■ **Exercise directions**
Without changing a word, repeat the data, and include no pictures.
Given data Start Marker
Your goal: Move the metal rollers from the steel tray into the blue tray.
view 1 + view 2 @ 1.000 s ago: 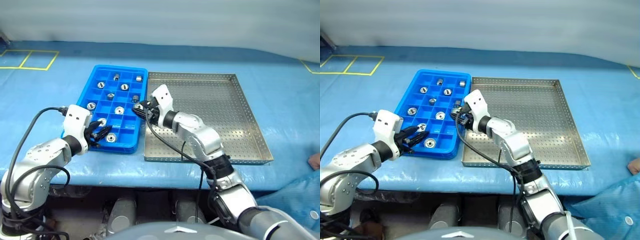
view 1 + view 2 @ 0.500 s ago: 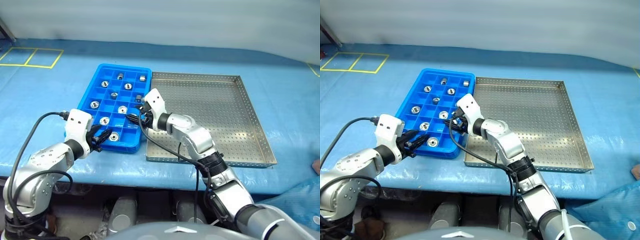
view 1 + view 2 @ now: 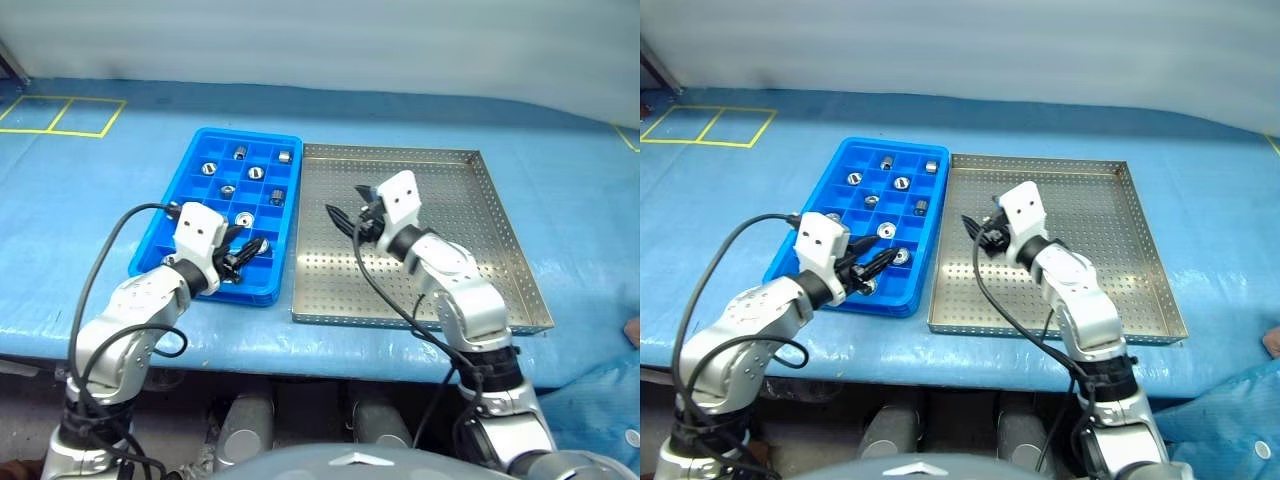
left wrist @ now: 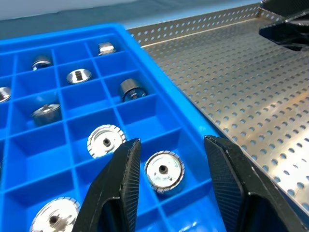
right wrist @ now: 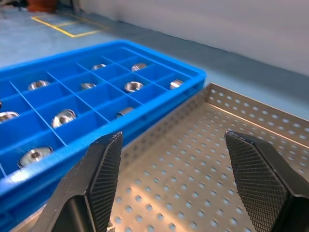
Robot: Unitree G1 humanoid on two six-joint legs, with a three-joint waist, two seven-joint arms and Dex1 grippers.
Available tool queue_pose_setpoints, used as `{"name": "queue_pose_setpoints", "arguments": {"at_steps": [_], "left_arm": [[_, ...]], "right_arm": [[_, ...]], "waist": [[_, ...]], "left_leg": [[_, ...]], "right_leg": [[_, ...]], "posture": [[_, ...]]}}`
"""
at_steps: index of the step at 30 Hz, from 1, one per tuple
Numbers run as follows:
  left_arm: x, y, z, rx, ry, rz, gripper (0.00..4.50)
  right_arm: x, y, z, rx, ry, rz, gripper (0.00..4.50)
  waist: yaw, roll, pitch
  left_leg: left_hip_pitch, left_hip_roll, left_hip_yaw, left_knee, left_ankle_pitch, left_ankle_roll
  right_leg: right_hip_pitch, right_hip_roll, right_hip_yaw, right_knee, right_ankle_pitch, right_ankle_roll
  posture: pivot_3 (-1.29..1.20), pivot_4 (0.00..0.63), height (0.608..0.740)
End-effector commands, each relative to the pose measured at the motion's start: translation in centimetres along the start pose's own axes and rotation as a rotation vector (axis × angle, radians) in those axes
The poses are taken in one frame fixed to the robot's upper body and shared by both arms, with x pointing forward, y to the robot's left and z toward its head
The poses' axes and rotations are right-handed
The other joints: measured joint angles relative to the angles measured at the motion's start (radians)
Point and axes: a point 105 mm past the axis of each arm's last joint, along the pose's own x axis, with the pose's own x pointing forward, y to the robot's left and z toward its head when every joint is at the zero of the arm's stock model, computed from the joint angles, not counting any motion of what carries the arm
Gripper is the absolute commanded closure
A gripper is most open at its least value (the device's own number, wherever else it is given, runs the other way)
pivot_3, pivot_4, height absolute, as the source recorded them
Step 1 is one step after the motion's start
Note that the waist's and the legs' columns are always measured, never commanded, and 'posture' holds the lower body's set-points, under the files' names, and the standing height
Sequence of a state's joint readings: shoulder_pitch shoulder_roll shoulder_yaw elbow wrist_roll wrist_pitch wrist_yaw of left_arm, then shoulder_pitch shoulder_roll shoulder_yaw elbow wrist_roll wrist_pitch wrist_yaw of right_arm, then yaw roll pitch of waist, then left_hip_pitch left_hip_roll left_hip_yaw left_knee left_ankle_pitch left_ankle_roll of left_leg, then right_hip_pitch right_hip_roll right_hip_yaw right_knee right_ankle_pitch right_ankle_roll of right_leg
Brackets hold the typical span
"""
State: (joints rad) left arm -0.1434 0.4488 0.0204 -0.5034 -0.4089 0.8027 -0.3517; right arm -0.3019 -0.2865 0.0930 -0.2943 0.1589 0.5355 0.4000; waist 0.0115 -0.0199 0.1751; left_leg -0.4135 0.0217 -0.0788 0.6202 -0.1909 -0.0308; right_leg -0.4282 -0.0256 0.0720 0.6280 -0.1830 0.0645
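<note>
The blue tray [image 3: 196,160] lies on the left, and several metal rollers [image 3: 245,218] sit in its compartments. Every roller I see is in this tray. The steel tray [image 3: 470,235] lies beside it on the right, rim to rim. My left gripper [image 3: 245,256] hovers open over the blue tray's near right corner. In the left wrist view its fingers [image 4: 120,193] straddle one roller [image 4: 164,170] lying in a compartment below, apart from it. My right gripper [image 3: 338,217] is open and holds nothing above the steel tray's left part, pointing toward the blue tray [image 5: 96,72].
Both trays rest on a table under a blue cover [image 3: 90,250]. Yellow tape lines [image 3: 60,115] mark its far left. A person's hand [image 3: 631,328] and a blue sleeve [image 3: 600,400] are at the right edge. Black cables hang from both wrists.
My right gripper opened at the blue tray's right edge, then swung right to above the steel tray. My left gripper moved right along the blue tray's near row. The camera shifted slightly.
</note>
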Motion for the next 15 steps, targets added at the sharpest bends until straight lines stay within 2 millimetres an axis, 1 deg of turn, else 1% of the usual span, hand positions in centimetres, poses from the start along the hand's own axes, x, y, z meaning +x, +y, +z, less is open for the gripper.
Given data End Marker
■ **Output of the exercise**
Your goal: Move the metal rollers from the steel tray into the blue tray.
view 1 + view 2 @ 1.000 s ago: 
view 1 + view 2 @ 0.500 s ago: 
view 1 + view 2 @ now: 
left wrist @ now: 
right wrist @ now: 
Robot: Unitree G1 humanoid on two six-joint legs, with a three-joint waist, two seven-joint arms and Dex1 grippers.
Available tool queue_pose_setpoints, used as `{"name": "queue_pose_setpoints", "arguments": {"at_steps": [_], "left_arm": [[_, ...]], "right_arm": [[_, ...]], "waist": [[_, ...]], "left_leg": [[_, ...]], "right_leg": [[_, ...]], "posture": [[_, ...]]}}`
"""
at_steps: index of the step at 30 Hz, from 1, one per tuple
Numbers run as follows:
  left_arm: x, y, z, rx, ry, rz, gripper (0.00..4.50)
  right_arm: x, y, z, rx, ry, rz, gripper (0.00..4.50)
  waist: yaw, roll, pitch
  left_leg: left_hip_pitch, left_hip_roll, left_hip_yaw, left_knee, left_ankle_pitch, left_ankle_roll
  right_leg: right_hip_pitch, right_hip_roll, right_hip_yaw, right_knee, right_ankle_pitch, right_ankle_roll
  posture: pivot_3 (-1.29..1.20), pivot_4 (0.00..0.63), height (0.608..0.740)
End-effector commands, each relative to the pose measured at the motion's start: translation in centimetres along the start pose's own axes and rotation as a rotation vector (axis × angle, radians) in those axes
The poses are taken in one frame fixed to the robot's upper body and shared by both arms, with x pointing forward, y to the robot's left and z toward its head
The poses' axes and rotations are right-handed
The other joints: measured joint angles relative to the angles measured at the motion's start (radians)
Point and axes: a point 105 mm past the axis of each arm's last joint, along the pose's own x axis, with the pose's own x pointing forward, y to the robot's left and z toward its head when every joint is at the zero of the arm's stock model, computed from the joint angles, not counting any motion of what carries the arm
Gripper is the absolute commanded closure
A gripper is most open at its least value (the device's own number, wherever else it is given, runs the other way)
pivot_3, pivot_4, height absolute, as the source recorded them
Step 1 is one step after the motion's start
Note that the waist's and the legs' columns are always measured, never commanded, and 'posture' holds the lower body's set-points, under the files' names, and the standing height
Sequence of a state's joint readings: shoulder_pitch shoulder_roll shoulder_yaw elbow wrist_roll wrist_pitch wrist_yaw of left_arm, then shoulder_pitch shoulder_roll shoulder_yaw elbow wrist_roll wrist_pitch wrist_yaw of right_arm, then yaw roll pitch of waist, then left_hip_pitch left_hip_roll left_hip_yaw left_knee left_ankle_pitch left_ankle_roll of left_leg, then right_hip_pitch right_hip_roll right_hip_yaw right_knee right_ankle_pitch right_ankle_roll of right_leg
Brackets hold the typical span
"""
State: (joints rad) left arm -0.1434 0.4488 0.0204 -0.5034 -0.4089 0.8027 -0.3517; right arm -0.3019 -0.2865 0.0930 -0.2943 0.1589 0.5355 0.4000; waist 0.0115 -0.0199 0.1751; left_leg -0.4135 0.0217 -0.0788 0.6202 -0.1909 -0.0308; right_leg -0.4282 -0.0256 0.0720 0.6280 -0.1830 0.0645
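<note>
The blue tray [image 3: 196,160] lies on the left, and several metal rollers [image 3: 245,218] sit in its compartments. Every roller I see is in this tray. The steel tray [image 3: 470,235] lies beside it on the right, rim to rim. My left gripper [image 3: 245,256] hovers open over the blue tray's near right corner. In the left wrist view its fingers [image 4: 120,193] straddle one roller [image 4: 164,170] lying in a compartment below, apart from it. My right gripper [image 3: 338,217] is open and holds nothing above the steel tray's left part, pointing toward the blue tray [image 5: 96,72].
Both trays rest on a table under a blue cover [image 3: 90,250]. Yellow tape lines [image 3: 60,115] mark its far left. A person's hand [image 3: 631,328] and a blue sleeve [image 3: 600,400] are at the right edge. Black cables hang from both wrists.
My right gripper opened at the blue tray's right edge, then swung right to above the steel tray. My left gripper moved right along the blue tray's near row. The camera shifted slightly.
</note>
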Motion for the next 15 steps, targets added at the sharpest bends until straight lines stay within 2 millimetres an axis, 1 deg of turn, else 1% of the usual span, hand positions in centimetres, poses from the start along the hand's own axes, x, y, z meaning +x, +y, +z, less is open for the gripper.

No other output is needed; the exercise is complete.